Sunday, June 08, 2008

"Conservative Studies" at Colorado

Via this post by Neo-Neocon, I learned that the University of Colorado has announced plans to endow a chair in "Conservative Studies" in order to foster intellectual diversity on campus. An article from the May 13 Wall Street Journal offers some details. These quotes from two CU students help explain why the university administration is pursuing such a course:


Jack Roldan, vice chair of the College Republicans, has felt the lopsided politics keenly during his four years studying international affairs. He longed for a conservative mentor, and says he graduated last week with many questions left unanswered: When is military intervention necessary? Why does the GOP focus so much on economic policy? And what's up with the neo-cons?

"There's a lot more about what I'm about that I'd like to know," Mr. Roldan says.

Other students don't have much sympathy. They love Boulder precisely because of its liberal swagger.

Sophomore Marissa Malouff sees the campus as a sort of re-education camp. Sheltered rich kids from out-of-state might come for the snowboarding, but while they're here they get dunked in a simmering pot of left-wing idealism. And that, in her view, is how it should be.

"They need to learn about social problems and poverty and the type of things liberal professors are likely to talk about," says Ms. Malouff, a Democrat.


(Emphasis added-DD)


Talking about social problems and poverty is all well and good. As long as that discussion also includes critiques of "liberal" approaches to those issues and students are allowed to study both sides and reach their own conclusions. Unfortunately, I doubt that is what Ms. Malouff had in mind.


This gets at the heart of the problem. It is not just that ultraliberals and leftists overwhelmingly dominate academic faculty positions on most campuses: it is that they have exploited this situation in order to turn their campuses into ideological boot camps. CU professor Crispin Sartwell, who is not a conservative, described the consequences in a May 29 piece for the Los Angeles Times. Conservative librarians will find many of his points familiar:

Academic consensus is a particularly irritating variety of groupthink. First of all, the fact that everyone agrees and everyone has a doctorate leads to the occasionally explicit idea that all intelligent people think the same thing -- that no one could disagree with, say, Obama-ism, without being an idiot. This attitude is continually expressed, for example, in attacks on presidents Ronald Reagan or George W. Bush, not for their political positions but for their grades and IQs.
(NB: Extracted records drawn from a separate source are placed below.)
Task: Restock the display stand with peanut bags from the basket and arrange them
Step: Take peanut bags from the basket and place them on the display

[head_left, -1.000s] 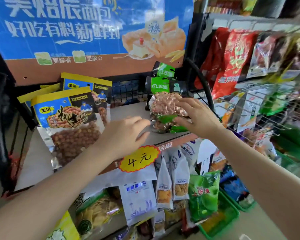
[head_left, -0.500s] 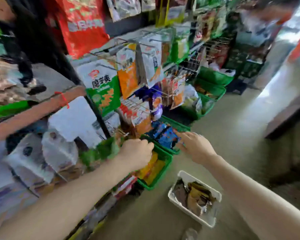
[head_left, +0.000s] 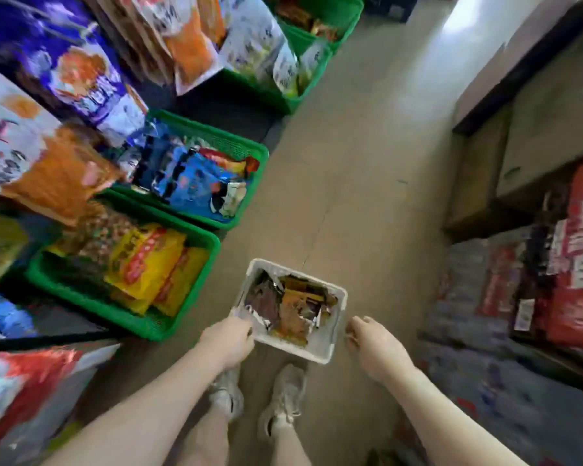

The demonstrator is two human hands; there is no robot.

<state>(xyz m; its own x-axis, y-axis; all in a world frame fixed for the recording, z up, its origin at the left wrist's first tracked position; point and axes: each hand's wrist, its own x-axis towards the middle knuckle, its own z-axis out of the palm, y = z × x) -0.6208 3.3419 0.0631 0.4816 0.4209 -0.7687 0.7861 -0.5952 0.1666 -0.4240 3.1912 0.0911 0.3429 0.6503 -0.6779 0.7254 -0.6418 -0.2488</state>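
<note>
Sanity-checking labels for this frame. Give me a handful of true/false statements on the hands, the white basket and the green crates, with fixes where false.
1. The white basket sits on the floor in front of the person's shoes. True.
2. The left hand is at the basket's near-left corner. True.
3. The right hand is lifting a bag out of the basket. False: it is beside the basket's right edge and no bag shows in it.
4. The basket is empty. False: crumpled brown and orange packets lie in it.
5. The green crates are to the person's right. False: they line the left.
</note>
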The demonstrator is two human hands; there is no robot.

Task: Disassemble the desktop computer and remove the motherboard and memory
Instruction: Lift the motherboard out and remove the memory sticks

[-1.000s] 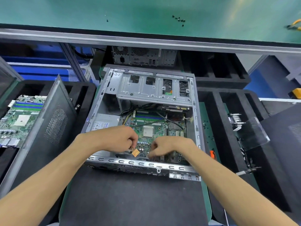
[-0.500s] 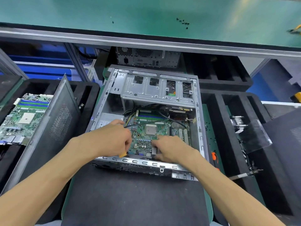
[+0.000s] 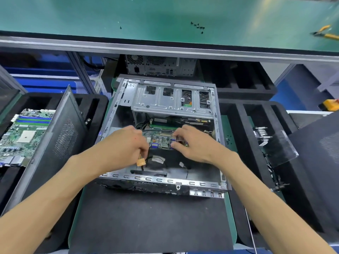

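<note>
A teal-green workbench top [image 3: 165, 13] spans the far side of the scene, edged by a grey metal rail, with a small scatter of black screws [image 3: 197, 26] on it and yellow-handled pliers [image 3: 325, 33] near its right end. Below the rail, on a lower level, a black rubber mat [image 3: 146, 220] lies over a green pad, and on it sits the open grey steel computer case [image 3: 165, 180] with its silver drive cage [image 3: 172, 99] at the far end. Inside the case the green motherboard [image 3: 159, 139] stands tilted, its near edge with blue ports raised above the dark case floor. The left hand [image 3: 124, 143] curls its fingers round the board's left side, with an orange cable connector [image 3: 141, 163] hanging just below its fingers; the right hand [image 3: 194, 143] pinches the board's right edge at the metal ports. Black foam trays flank the case: the left one [image 3: 91, 107] holds a leaning perforated dark grey side panel [image 3: 55, 143] and, beyond it, a second green circuit board [image 3: 23, 136]; the right one [image 3: 253, 143] holds a finned silver heatsink [image 3: 262, 136] beside a clear plastic sheet [image 3: 280, 149]. Another black tower computer [image 3: 159, 66] stands behind the open case, under the bench.
</note>
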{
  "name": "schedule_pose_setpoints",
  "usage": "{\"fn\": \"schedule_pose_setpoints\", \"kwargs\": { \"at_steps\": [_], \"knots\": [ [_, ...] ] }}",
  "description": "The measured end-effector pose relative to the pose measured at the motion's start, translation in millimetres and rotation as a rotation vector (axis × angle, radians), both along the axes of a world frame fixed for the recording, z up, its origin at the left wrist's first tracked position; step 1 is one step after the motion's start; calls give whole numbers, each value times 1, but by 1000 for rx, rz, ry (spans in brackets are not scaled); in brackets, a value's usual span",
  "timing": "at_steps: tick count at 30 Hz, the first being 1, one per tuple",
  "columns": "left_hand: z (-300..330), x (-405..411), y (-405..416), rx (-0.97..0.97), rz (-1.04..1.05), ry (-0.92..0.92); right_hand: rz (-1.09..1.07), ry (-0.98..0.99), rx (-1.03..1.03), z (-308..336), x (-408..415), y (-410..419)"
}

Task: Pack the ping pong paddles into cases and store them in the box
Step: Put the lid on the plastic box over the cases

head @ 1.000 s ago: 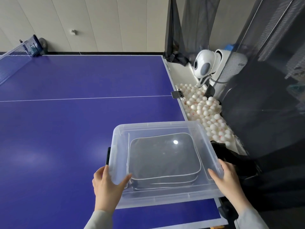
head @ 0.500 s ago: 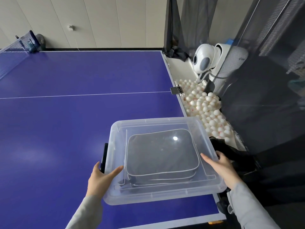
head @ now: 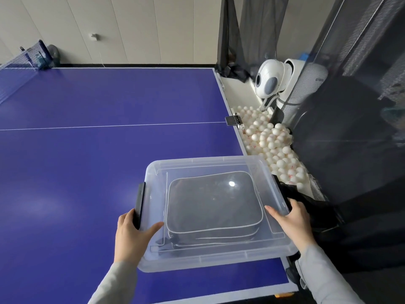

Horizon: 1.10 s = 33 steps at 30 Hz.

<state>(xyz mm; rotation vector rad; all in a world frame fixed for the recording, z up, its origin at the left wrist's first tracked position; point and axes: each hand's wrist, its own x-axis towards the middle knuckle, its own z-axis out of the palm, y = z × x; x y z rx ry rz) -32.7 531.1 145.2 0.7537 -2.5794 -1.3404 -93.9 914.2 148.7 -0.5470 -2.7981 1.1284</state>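
Observation:
A clear plastic box with its clear lid on stands at the near right corner of the blue ping pong table. Through the lid I see black paddle cases with white piping, stacked flat inside. My left hand grips the box's left side at the black latch, thumb lying on the lid. My right hand holds the right side at the other black latch, fingers resting on the lid. No paddle itself shows.
A trough of several white balls runs along the table's right edge, with a white ball machine behind it. Dark netting hangs at the right. The table net stands far left. A wall is beyond.
Both hands have slid from the box's near corners up to the black side latches. The box looks slightly closer to me on the table.

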Motion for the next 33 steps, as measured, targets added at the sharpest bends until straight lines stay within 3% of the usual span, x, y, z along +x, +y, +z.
{"fn": "schedule_pose_setpoints", "kwargs": {
  "at_steps": [12, 33],
  "knots": [
    [2, -1, 1, -130, -37, 39, 76, 32, 113, 4, 1, -3],
    [10, 2, 3, -72, -80, -35, 93, -9, 132, 2, 2, -2]
  ]
}}
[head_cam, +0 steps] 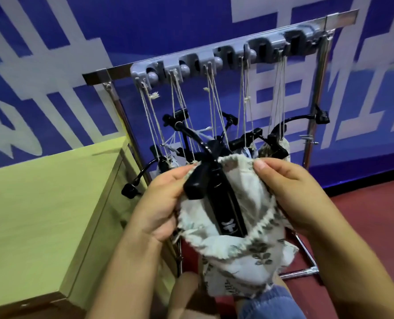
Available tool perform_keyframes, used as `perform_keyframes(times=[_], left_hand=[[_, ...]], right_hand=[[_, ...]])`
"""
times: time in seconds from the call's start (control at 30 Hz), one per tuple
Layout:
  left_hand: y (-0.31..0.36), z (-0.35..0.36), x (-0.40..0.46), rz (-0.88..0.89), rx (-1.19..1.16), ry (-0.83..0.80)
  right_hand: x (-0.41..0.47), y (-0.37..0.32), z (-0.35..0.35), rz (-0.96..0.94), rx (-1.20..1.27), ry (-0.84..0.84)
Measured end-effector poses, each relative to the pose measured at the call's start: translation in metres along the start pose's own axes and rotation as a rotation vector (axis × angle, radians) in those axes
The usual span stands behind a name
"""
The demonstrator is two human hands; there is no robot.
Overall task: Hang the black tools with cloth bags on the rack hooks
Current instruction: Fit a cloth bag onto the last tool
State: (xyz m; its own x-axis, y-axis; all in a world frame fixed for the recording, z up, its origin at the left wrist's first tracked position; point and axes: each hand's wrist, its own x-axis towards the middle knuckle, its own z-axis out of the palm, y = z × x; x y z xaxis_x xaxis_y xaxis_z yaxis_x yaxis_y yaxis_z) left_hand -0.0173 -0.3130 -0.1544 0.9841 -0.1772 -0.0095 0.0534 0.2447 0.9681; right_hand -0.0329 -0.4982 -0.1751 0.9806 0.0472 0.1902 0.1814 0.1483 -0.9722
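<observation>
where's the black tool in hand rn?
Head view, centre: black tool sits in the open cloth bag, between left hand and right hand, below the rack.

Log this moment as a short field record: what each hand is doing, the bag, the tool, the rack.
left hand: grips the left edge of the cloth bag mouth
right hand: pinches the right edge of the bag mouth
cloth bag: held open, leaf print, in front of the rack
black tool: sits in the bag, top end sticking out
rack: grey hook strip on a metal frame, several bagged tools hanging by strings
beside rack: wooden cabinet on the left
</observation>
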Motion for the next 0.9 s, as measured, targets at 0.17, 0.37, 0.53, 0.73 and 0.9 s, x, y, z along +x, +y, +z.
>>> perform_keyframes(times=[0.17,0.37,0.53,0.73,0.9], left_hand=[[-0.003,0.003,0.002,-0.073,-0.111,-0.079],[-0.006,0.004,-0.002,-0.067,-0.155,-0.168],[-0.013,-0.012,-0.017,0.118,0.299,-0.14],[-0.041,-0.014,-0.02,0.133,0.538,-0.037],[-0.025,-0.025,-0.026,0.184,0.416,0.128]], right_hand=[[0.001,0.008,0.013,0.039,-0.426,-0.142],[0.004,0.011,0.016,-0.132,-0.444,0.0],[0.008,0.011,0.008,-0.159,-0.313,0.258],[0.01,0.02,0.012,-0.106,-0.299,0.293],[0.009,0.019,0.005,-0.011,-0.231,0.227]])
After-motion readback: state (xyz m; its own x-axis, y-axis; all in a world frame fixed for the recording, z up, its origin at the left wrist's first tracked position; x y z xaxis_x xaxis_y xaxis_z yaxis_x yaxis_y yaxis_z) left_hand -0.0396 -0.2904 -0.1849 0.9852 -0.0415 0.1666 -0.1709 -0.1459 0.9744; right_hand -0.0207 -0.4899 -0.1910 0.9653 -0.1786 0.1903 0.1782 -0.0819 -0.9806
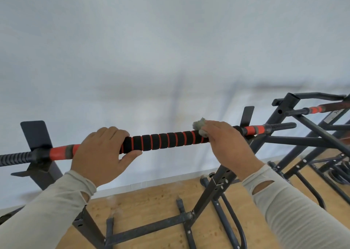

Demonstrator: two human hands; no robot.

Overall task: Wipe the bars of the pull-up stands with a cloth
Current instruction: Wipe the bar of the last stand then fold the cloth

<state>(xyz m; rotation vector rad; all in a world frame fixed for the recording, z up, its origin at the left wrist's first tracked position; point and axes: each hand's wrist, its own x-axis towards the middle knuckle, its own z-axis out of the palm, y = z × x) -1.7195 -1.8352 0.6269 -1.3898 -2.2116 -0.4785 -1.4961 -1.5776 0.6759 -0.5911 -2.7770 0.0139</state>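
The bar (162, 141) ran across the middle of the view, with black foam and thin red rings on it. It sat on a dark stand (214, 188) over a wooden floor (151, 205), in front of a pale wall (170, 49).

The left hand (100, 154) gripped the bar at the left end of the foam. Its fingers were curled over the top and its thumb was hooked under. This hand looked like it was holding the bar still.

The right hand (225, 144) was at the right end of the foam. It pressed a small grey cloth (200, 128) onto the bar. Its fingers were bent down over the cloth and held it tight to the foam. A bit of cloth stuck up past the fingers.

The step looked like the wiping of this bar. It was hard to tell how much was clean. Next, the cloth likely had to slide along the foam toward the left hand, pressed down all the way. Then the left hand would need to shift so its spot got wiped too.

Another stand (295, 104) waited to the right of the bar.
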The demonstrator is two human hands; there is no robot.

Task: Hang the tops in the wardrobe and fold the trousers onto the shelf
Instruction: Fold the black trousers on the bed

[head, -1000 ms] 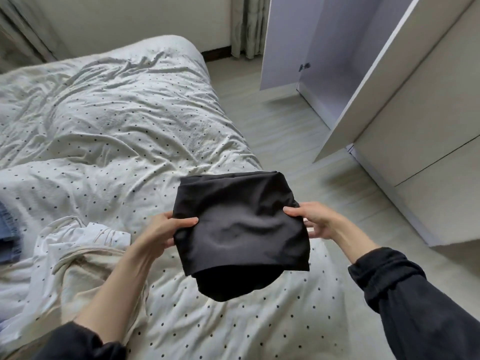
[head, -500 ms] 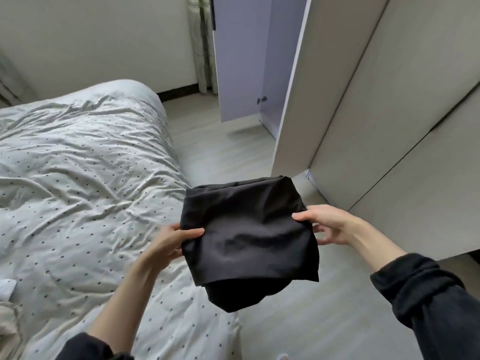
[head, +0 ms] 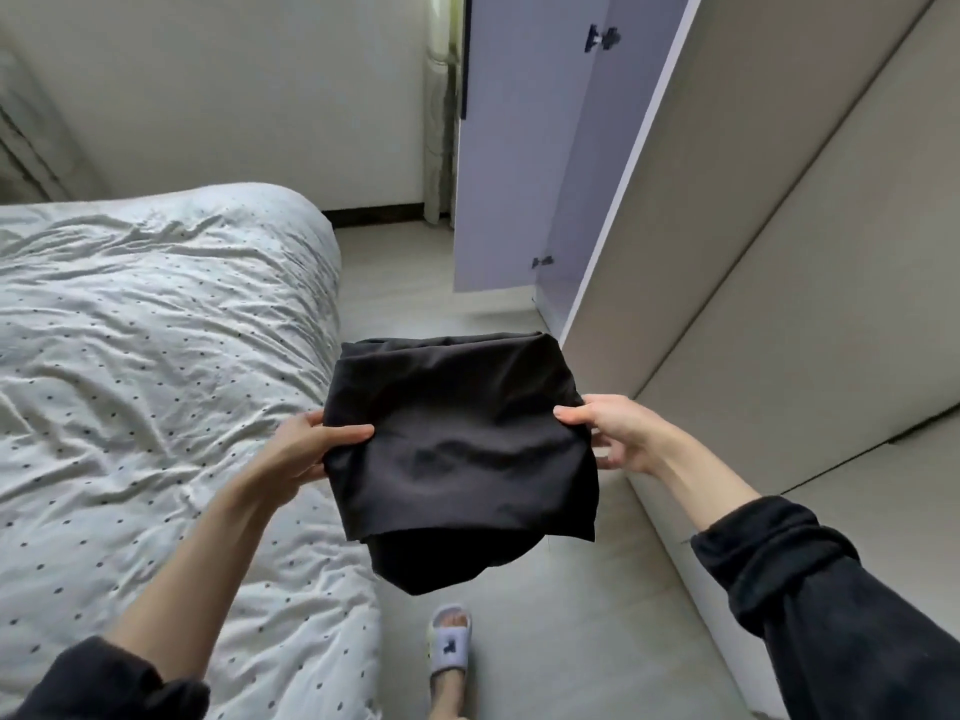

That the American professoriate is near-unanimous for Barack Obama is a problem on many levels, but certainly pedagogically. Ideological uniformity does a disservice to students and makes a mockery of the pious commitment of these professors simply to convey knowledge. Also, the claims of the professoriate to intellectual independence and academic freedom, supposedly nurtured by tenure, are thrown into question by the unanimity. Professors are as herd-like in their opinions as other groups that demographers like to identify -- "working-class white men," for example. Indeed, surely more so.

That's partly just a result of the charming human tendency to nod along with whomever is sitting next to you. But it's also the predictable result of the fact that a professor has been educated, often for a decade or more, by the very institutions that harbor this unanimity. Every new generation of professors has been steeped in an atmosphere in which the authorities all agree and in which they associate agreement with intelligence -- and with degrees, jobs, tenure and so on. If you've been taught that conservatives are evil idiots, then conservatism itself justifies a decision not to hire or tenure one. Every new leftist minted by graduate programs is an act of self-praise, a confirmation of the intelligence of the professors.

That this smog of consensus is incompatible with the supposedly high-minded educational mission of colleges and universities is obvious. Yet higher education is at least as dedicated to the reproduction of Obama-ism as it is to conveying information. But academics are massively self-deceived about this, which makes it all the more disgusting and effective.


(Emphasis added-DD)


Thus, as Neo-Neocon pointed out in her comments, does the Left's stranglehold on academia become a self-perpetuating phenomenon. Just as the leftist domination of librarianship has likewise begun to perpetuate itself.


As far as the proposal for a "Conservative Studies" chair, I agree with the critics who say that it smacks of tokenism. Frankly, such a move is a mere gesture that will do little to change the underlying environment of ideological conformity at CU.